Task objective
Every line of the listing below must be printed again exactly, apart from its pictures.

Stored data

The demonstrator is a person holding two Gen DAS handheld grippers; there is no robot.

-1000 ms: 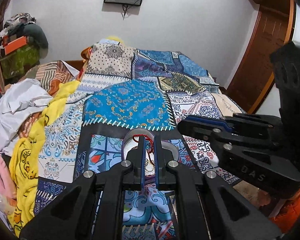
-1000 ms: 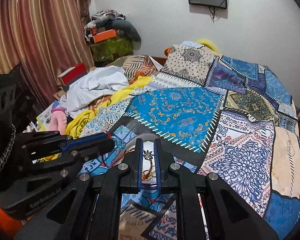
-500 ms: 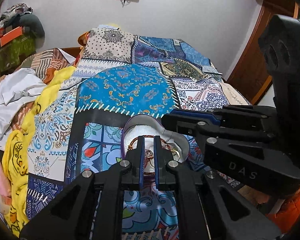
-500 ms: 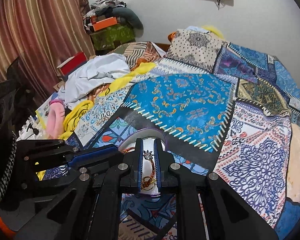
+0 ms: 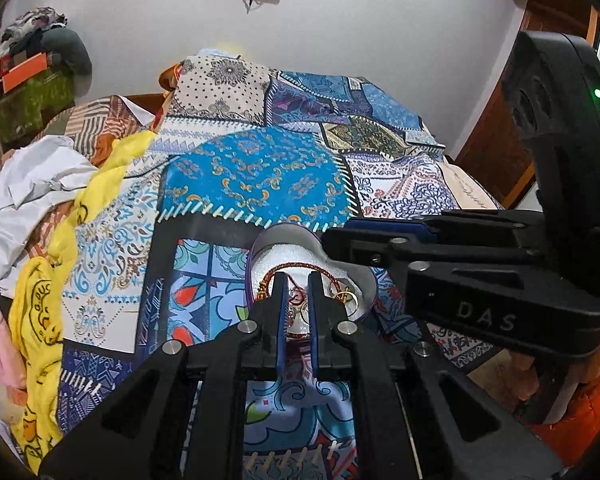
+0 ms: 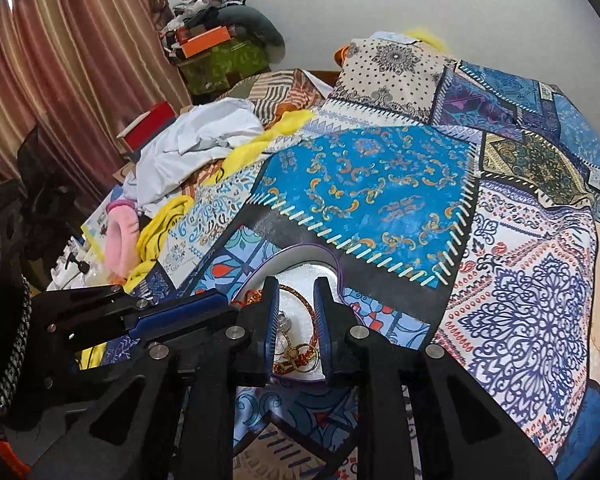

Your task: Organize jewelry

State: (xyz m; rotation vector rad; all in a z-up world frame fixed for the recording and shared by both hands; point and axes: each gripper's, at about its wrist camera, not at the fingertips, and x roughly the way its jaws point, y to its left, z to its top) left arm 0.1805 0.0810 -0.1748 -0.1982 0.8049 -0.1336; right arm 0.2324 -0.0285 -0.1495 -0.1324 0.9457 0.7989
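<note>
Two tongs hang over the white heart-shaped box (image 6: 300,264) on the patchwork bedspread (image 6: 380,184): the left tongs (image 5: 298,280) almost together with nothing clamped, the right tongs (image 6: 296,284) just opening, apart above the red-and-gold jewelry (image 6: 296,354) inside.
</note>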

Task response
The demonstrator is a person holding two Gen DAS handheld grippers; there is no robot.

-1000 ms: 
-1000 ms: 
-500 ms: 
-500 ms: 
+0 ms: 
+0 ms: 

Your task: Organize jewelry

State: (xyz m; rotation vector rad; all in a z-up world frame fixed for the recording and shared by both hands; point and axes: each gripper's, at about its wrist camera, not at the fingertips, and x roughly the way its jaws point, y to its left, z to its top) left arm 0.1805 0.0810 -0.1748 -0.1982 0.8049 -0.1336; right arm 0.2324 -0.0285 -0.1495 -0.1324 0.9457 0.7989
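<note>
Two tongs hang over the white heart-shaped box (image 6: 300,264) on the patchwork bedspread (image 6: 380,184): the left tongs (image 5: 298,280) almost together with nothing clamped, the right tongs (image 6: 296,284) just opening, apart above the red-and-gold jewelry (image 6: 296,354) inside.
</note>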

The answer requires no further additions.